INFORMATION:

──────────

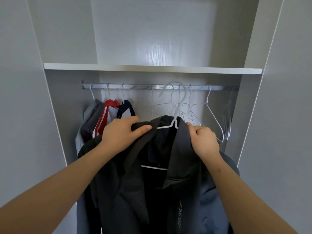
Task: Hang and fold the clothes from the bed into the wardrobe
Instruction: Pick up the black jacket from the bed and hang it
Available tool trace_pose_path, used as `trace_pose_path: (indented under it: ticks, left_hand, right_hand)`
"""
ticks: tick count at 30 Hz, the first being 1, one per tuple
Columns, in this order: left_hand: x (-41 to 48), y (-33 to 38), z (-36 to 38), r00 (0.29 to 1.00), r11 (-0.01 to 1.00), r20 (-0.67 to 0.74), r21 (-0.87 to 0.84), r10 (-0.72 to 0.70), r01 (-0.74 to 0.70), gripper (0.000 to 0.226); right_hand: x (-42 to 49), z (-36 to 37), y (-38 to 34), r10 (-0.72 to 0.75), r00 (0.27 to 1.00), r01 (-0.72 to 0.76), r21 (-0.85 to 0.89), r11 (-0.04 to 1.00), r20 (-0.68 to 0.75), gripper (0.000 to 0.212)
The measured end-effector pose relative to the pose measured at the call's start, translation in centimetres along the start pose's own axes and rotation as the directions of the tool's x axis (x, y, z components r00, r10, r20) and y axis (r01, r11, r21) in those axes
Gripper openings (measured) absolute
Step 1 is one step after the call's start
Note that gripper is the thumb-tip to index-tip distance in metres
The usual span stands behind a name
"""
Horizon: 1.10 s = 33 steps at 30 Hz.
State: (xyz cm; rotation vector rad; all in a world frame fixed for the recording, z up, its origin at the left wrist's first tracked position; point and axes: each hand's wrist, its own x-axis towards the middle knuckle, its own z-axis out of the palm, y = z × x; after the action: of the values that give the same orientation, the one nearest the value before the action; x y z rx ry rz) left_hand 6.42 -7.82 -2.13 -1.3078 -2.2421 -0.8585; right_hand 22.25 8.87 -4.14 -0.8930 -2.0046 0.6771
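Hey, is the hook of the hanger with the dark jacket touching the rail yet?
Cannot tell. In the head view the white hook overlaps the rail, but it looks nearer the camera and blurred, and this one view shows neither contact nor a gap. Both hands grip the jacket.

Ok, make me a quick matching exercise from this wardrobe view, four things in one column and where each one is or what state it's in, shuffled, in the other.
Things:
1. dark jacket
2. red and white garment
3. empty white hangers
4. shelf

Places or states:
A. hanging near the left end of the rail
B. bare, on the right part of the rail
C. held up by left hand and right hand, on a white hanger not yet hooked on
D. directly above the rail

Pairs: 1-C, 2-A, 3-B, 4-D
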Motion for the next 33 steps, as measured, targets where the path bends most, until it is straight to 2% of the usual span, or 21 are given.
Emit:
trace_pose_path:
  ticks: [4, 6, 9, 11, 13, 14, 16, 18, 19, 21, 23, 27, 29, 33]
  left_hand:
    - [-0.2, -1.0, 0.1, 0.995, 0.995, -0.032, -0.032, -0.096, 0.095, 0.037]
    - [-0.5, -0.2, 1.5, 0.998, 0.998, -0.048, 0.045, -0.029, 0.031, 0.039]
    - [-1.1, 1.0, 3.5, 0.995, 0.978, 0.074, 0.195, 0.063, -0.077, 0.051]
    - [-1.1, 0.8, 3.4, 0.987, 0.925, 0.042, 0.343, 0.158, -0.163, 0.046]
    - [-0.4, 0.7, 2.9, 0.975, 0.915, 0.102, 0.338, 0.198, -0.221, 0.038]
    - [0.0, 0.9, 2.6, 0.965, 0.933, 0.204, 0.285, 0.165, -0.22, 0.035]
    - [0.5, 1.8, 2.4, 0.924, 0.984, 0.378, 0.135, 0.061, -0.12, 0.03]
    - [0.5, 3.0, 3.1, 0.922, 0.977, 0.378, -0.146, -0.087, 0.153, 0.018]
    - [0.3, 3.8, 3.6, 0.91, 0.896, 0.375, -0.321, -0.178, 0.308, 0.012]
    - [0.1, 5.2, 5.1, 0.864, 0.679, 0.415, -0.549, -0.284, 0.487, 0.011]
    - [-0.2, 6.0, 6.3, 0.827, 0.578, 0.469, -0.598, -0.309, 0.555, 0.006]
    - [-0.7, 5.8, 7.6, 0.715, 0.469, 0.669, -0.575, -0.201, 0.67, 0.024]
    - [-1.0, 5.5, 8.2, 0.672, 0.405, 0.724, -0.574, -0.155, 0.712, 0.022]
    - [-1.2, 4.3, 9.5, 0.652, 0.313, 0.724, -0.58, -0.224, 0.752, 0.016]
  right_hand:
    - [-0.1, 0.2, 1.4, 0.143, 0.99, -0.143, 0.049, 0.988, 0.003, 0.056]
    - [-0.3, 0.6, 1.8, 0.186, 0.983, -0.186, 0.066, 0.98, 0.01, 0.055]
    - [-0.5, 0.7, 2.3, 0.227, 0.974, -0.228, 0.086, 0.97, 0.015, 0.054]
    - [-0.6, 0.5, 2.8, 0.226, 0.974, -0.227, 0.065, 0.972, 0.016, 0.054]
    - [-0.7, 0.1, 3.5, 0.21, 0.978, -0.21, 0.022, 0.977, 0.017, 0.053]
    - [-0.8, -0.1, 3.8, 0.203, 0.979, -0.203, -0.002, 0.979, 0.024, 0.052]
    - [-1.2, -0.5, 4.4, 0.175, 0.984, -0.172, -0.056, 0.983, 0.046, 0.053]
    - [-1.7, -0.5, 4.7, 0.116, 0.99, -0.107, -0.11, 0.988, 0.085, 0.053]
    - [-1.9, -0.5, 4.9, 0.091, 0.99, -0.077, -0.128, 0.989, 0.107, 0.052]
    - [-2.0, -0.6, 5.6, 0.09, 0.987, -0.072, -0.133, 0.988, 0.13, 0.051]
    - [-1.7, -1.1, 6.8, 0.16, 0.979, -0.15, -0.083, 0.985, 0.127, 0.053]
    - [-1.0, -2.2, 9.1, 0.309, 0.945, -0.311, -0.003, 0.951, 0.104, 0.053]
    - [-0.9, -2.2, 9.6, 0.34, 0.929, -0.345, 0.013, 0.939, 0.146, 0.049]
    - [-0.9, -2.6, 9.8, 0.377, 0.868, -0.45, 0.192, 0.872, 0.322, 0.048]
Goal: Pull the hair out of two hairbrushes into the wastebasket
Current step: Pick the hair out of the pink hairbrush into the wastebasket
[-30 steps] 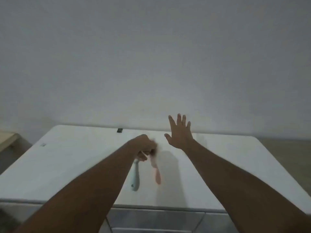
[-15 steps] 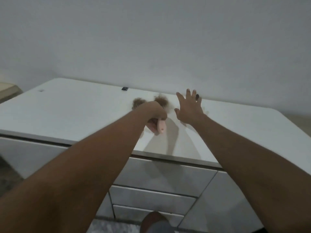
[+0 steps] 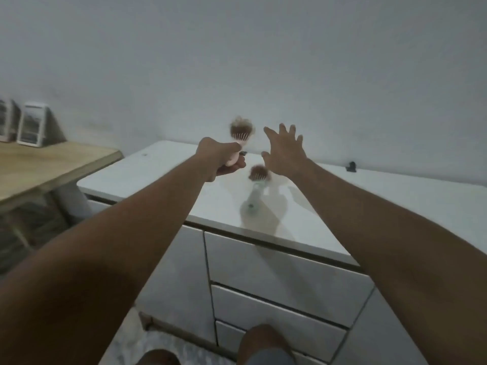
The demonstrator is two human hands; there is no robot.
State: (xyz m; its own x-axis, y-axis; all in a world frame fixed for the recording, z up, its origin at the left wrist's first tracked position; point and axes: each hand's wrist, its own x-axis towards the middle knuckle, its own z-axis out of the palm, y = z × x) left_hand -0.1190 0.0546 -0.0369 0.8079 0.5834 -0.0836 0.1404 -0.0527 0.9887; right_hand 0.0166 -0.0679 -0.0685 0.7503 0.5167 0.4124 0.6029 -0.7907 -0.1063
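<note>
From the head view, the left hand [image 3: 224,160] grips the pink brush [image 3: 241,134] upright by its handle, while the right hand [image 3: 286,151], fingers spread and empty, hovers above the green brush [image 3: 257,184] on the cabinet [image 3: 395,201]. No wastebasket shows, so pulled hair could fall on the floor.

Two hairbrushes, pink one [image 3: 241,134] and green one [image 3: 257,180], two hands, left [image 3: 220,160], right [image 3: 283,151]

Glossy white cabinet top [image 3: 329,206] under the hands; matt wood-grain table [image 3: 47,164] to their left; smooth pink plastic brush handle [image 3: 232,160]; fuzzy brown hair [image 3: 241,126].
</note>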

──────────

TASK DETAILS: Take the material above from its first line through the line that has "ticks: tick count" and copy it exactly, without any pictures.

ANSWER BOX:
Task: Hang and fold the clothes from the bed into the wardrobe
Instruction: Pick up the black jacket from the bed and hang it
Available tool trace_pose_path, used as `trace_pose_path: (indented under it: ticks, left_hand, right_hand)`
"""
ticks: tick count at 30 Hz, the first being 1, one per tuple

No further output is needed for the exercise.